Work request: Only the lines from the start of the data through the line containing "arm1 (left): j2" should be written out, exactly as they are, with both ends included and the pictures left out.

Raw data:
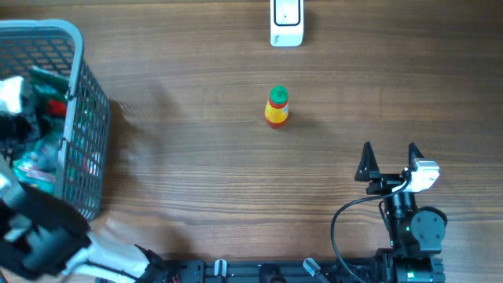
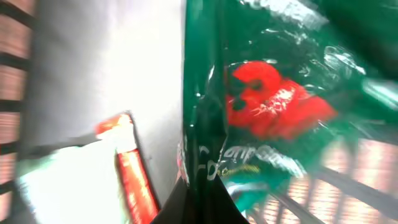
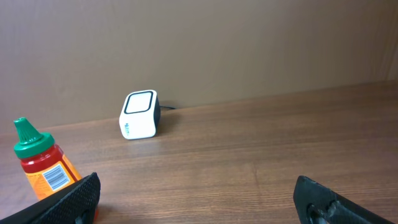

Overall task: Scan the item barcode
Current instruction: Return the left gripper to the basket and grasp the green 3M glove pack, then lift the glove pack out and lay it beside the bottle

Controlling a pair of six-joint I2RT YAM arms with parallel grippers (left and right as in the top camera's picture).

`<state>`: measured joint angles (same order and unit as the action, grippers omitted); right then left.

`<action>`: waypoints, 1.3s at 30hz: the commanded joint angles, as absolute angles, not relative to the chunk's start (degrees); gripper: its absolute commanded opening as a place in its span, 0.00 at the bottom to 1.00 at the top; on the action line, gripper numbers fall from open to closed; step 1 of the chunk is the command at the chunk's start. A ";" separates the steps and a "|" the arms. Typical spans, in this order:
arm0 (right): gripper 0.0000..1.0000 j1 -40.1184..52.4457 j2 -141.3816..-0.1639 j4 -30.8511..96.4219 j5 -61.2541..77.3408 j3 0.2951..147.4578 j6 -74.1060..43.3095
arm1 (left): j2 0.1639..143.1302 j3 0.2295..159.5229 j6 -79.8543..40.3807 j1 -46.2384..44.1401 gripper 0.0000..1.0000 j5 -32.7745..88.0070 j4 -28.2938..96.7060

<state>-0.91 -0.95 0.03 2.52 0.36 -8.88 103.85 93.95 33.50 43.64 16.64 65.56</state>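
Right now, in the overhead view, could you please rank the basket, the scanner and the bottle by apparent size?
1. basket, by far the largest.
2. scanner and bottle: they look alike, and the frame edge crops the scanner, so unranked.

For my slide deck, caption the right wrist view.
Open right pincer faces a green-capped sauce bottle and a white barcode scanner on a wooden table.

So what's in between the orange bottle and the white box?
Nothing, just bare table. The overhead view shows only wood between the orange bottle and the white box.
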 commanded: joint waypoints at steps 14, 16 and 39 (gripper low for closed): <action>1.00 -0.56 -0.93 -0.08 2.74 0.30 -8.08 | 73.36 95.50 13.32 43.79 0.04 19.55 51.18; 1.00 -0.56 -0.93 -0.08 2.74 0.30 -8.10 | 70.32 95.50 5.72 43.79 0.04 21.58 48.29; 1.00 -0.56 -0.93 -0.10 2.74 0.30 -8.08 | 74.35 91.42 -31.90 0.62 0.04 11.11 67.68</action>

Task output:
Overall task: Scan the item barcode
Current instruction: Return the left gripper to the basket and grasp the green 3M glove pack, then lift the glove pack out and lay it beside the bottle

Controlling a pair of six-joint I2RT YAM arms with parallel grippers (left and right as in the top camera's picture).

`<state>`: measured joint angles (same order and unit as the action, grippers omitted); right then left.

`<action>`: waypoints, 1.3s at 30hz: the commanded joint angles, as absolute angles, not relative to the chunk's start (degrees); gripper: its absolute commanded opening as a place in its span, 0.00 at the bottom to 1.00 at the top; on the action line, gripper numbers fall from open to closed; step 1 of the chunk is the command at the chunk's start. A ";" separates the steps and a "|" the arms. Typical spans, in this order:
arm0 (right): gripper 0.0000..1.0000 j1 -40.1184..52.4457 j2 -141.3816..-0.1639 j4 -30.8511..96.4219 j5 -61.2541..77.3408 j3 0.2951..147.4578 j6 -74.1060..43.3095
arm1 (left): j2 0.1639..143.1302 j3 0.2295..159.5229 j6 -79.8543..40.3807 j1 -46.2384..44.1401 gripper 0.0000..1.0000 j5 -32.7745..88.0070 j4 -28.2938..96.7060

No additional output is required for this exercise.